| GOAL OF THE EXERCISE |
Repeat the stretch of entries below from the line with "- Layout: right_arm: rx" through the line with "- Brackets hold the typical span". Include both ends and add nothing.

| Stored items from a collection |

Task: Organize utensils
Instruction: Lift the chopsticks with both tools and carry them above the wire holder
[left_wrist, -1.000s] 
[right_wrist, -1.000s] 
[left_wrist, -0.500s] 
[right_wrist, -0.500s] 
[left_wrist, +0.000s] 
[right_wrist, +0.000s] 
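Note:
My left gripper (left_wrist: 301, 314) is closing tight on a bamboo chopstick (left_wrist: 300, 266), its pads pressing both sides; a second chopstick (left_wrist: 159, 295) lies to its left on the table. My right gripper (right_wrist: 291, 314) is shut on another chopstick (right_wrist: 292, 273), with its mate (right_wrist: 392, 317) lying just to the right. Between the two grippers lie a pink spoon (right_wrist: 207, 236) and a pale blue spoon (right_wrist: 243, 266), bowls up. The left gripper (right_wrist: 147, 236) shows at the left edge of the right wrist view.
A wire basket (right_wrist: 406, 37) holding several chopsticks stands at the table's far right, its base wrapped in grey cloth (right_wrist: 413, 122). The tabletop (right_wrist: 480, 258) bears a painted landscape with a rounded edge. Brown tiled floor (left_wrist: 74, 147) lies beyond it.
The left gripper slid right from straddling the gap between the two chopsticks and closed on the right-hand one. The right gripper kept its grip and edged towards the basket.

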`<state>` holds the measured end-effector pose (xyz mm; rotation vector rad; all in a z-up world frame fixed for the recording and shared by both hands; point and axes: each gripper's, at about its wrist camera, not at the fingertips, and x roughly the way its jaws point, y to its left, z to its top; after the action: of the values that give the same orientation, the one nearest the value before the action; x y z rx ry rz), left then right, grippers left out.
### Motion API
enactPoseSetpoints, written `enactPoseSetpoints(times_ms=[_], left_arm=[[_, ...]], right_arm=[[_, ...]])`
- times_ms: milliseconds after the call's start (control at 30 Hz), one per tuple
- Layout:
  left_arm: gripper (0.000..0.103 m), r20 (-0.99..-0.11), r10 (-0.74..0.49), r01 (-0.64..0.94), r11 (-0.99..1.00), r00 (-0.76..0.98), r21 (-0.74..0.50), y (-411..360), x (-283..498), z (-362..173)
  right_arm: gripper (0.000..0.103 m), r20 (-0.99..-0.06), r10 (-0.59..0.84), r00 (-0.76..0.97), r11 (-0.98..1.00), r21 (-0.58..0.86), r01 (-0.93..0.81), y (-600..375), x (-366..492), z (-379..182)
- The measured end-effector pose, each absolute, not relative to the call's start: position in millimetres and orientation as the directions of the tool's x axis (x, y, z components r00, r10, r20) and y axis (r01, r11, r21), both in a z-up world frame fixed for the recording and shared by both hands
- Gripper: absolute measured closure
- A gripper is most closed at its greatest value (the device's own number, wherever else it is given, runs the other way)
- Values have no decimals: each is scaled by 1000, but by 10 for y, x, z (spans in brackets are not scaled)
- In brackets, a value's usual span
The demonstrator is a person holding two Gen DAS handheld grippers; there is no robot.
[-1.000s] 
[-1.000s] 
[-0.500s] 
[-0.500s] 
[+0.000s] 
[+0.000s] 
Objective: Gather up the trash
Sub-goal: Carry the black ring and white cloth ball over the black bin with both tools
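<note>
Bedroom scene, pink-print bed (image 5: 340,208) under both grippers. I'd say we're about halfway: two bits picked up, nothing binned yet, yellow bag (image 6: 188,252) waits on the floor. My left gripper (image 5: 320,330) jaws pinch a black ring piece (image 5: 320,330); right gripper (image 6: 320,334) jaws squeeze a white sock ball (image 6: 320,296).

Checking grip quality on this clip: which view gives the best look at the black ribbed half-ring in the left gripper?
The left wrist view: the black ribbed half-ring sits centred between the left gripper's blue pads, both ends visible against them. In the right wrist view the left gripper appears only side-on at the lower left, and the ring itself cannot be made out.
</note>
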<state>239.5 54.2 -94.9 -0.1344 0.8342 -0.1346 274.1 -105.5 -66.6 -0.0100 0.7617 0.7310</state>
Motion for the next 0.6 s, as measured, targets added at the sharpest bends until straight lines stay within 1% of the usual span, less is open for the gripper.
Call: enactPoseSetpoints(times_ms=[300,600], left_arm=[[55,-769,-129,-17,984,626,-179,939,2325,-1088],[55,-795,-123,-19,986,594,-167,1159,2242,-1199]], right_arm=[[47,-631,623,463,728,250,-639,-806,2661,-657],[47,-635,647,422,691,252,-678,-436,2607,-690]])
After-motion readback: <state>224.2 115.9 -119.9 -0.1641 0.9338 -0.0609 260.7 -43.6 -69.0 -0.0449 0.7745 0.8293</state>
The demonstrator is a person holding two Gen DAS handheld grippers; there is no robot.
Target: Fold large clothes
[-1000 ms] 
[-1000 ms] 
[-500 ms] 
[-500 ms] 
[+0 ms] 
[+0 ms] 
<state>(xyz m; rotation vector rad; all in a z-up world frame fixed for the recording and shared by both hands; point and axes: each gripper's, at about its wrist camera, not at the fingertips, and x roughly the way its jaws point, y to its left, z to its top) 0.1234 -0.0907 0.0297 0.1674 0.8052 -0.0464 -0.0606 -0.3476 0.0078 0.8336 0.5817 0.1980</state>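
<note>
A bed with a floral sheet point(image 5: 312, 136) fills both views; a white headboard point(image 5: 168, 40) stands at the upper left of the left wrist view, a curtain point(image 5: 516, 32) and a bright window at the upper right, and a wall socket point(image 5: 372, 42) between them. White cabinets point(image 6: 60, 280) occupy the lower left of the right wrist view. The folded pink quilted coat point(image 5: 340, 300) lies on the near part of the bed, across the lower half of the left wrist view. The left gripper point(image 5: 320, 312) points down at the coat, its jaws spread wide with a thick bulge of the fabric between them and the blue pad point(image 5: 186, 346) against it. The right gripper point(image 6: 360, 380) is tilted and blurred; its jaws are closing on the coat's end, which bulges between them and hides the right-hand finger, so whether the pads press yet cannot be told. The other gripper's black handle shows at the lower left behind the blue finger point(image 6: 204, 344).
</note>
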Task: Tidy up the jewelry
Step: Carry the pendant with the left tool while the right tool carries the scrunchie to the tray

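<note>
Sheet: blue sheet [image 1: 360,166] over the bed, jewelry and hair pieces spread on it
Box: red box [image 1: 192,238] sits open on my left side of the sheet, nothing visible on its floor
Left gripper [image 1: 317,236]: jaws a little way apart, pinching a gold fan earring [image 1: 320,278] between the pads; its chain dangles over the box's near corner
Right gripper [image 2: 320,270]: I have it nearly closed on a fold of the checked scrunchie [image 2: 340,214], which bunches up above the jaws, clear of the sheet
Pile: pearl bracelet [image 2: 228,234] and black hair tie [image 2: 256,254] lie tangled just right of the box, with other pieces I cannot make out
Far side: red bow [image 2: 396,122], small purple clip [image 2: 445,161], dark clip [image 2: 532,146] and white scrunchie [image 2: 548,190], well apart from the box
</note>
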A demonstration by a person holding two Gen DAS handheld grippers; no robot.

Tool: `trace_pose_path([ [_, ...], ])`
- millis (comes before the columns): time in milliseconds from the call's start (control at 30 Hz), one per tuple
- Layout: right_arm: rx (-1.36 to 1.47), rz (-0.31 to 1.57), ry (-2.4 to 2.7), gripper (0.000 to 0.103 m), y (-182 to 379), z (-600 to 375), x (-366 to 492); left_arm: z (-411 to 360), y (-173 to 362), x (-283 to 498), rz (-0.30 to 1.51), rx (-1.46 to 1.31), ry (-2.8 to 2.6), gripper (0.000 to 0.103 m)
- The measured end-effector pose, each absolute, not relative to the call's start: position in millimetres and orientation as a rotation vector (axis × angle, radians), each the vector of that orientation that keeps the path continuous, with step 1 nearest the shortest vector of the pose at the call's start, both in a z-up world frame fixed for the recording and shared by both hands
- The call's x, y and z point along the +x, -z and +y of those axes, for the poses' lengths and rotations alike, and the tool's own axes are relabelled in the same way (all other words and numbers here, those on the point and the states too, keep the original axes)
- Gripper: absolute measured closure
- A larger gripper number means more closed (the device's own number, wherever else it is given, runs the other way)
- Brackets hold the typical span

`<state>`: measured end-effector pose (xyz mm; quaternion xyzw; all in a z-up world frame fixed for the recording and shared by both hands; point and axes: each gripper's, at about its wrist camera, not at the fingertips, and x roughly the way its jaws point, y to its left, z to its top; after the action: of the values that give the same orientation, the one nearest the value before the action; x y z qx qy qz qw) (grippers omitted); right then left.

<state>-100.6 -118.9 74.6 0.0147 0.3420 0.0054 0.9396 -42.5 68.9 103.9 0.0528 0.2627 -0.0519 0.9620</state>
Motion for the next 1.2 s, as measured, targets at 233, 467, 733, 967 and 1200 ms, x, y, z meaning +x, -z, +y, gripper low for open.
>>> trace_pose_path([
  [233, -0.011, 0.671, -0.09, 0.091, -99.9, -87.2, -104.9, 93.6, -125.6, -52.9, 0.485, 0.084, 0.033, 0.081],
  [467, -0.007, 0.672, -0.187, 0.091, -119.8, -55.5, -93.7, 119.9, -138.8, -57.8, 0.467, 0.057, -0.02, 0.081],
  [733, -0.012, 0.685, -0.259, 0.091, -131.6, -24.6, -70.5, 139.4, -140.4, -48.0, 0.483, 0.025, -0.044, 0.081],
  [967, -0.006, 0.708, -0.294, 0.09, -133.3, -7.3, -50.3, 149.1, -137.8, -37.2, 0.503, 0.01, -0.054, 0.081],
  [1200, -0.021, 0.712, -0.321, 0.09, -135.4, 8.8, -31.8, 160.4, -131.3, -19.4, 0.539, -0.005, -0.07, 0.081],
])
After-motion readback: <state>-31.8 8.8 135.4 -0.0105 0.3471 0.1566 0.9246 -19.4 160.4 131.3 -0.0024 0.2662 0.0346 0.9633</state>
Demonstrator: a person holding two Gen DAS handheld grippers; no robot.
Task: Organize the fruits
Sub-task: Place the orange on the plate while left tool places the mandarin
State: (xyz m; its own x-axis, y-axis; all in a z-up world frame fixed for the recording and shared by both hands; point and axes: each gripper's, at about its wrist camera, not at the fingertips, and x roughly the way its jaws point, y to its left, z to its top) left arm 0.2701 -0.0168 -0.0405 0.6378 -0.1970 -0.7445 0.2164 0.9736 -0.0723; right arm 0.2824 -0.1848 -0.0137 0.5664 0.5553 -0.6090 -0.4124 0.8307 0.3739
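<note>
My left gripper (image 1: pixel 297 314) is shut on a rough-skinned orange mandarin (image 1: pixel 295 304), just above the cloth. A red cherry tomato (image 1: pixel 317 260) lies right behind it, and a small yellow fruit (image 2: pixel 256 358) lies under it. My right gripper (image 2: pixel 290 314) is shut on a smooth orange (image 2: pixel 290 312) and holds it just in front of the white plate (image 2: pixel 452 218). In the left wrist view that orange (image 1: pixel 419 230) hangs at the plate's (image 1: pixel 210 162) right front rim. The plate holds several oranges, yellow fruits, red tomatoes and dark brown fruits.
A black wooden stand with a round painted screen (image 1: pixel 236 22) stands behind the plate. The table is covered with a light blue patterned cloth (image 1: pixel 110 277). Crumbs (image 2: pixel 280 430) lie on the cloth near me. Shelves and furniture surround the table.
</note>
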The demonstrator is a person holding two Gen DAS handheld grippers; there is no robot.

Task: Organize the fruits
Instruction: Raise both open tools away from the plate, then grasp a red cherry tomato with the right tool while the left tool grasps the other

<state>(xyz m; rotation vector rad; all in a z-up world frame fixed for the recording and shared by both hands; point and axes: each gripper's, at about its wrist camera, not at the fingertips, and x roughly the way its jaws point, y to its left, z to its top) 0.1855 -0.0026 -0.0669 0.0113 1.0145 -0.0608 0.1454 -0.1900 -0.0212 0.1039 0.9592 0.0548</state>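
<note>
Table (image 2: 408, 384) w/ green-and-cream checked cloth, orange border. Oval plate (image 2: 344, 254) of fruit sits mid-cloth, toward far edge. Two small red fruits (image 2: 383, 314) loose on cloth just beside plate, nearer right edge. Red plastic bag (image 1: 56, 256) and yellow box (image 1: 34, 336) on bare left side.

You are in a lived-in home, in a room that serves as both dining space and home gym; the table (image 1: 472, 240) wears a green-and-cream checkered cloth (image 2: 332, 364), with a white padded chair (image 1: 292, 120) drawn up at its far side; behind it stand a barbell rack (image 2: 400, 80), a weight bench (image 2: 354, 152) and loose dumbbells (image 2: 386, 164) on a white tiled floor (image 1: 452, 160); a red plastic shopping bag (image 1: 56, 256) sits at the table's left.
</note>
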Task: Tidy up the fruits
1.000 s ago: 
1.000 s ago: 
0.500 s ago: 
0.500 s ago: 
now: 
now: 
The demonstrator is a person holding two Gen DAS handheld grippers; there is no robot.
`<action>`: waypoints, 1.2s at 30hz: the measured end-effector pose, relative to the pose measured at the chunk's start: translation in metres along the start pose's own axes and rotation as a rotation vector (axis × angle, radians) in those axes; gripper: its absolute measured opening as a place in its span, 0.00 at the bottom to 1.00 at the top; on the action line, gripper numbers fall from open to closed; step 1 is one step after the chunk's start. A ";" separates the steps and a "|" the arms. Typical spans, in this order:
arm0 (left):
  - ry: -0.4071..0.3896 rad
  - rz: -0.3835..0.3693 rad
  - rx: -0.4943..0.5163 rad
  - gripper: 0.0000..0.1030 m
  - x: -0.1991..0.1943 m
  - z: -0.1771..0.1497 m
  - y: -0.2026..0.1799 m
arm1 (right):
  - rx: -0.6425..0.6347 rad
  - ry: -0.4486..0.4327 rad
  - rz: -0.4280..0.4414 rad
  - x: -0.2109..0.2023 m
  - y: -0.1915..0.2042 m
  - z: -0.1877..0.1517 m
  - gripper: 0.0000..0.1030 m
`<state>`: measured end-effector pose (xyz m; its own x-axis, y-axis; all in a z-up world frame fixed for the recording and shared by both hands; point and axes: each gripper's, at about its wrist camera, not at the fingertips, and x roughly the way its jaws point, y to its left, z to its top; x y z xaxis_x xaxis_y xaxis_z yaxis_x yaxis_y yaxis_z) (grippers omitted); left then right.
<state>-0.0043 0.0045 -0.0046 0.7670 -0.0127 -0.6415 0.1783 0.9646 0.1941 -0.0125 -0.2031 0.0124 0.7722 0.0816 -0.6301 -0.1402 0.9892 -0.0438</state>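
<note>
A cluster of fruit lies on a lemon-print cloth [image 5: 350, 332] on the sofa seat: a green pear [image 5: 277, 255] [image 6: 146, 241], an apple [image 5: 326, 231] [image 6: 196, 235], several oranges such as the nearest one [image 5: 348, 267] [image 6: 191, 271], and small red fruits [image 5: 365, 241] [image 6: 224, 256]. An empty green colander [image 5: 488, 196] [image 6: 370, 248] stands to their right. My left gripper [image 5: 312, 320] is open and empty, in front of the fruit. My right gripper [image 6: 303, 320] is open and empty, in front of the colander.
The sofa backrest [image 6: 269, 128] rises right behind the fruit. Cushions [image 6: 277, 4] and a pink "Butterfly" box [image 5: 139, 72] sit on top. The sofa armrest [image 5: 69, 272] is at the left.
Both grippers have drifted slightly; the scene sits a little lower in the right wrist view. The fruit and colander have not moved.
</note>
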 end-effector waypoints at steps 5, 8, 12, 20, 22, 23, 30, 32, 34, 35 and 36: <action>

| SOLUTION FOR THIS PROBLEM |
- Layout: right_arm: rx (-1.36 to 1.47), rz (-0.31 to 1.57), ry (-2.4 to 2.7), gripper (0.000 to 0.103 m), y (-182 to 379), z (-600 to 375), x (-366 to 492); left_arm: z (-411 to 360), y (-173 to 362), x (-283 to 498), rz (-0.30 to 1.51), rx (-1.46 to 1.31), ry (-2.8 to 2.6), gripper (0.000 to 0.103 m)
- The measured end-effector pose, each absolute, not relative to the call's start: position in millimetres and orientation as a rotation vector (axis × angle, radians), each the vector of that orientation that keeps the path continuous, with step 1 nearest the shortest vector of the pose at the call's start, both in a z-up world frame fixed for the recording and shared by both hands
- The call's x, y and z point along the +x, -z and +y of those axes, for the poses' lengths and rotations alike, and the tool's own axes are relabelled in the same way (all other words and numbers here, those on the point and the states too, keep the original axes)
- Gripper: absolute measured closure
- A larger gripper number means more closed (the device's own number, wherever else it is given, runs the other way)
- Brackets hold the typical span

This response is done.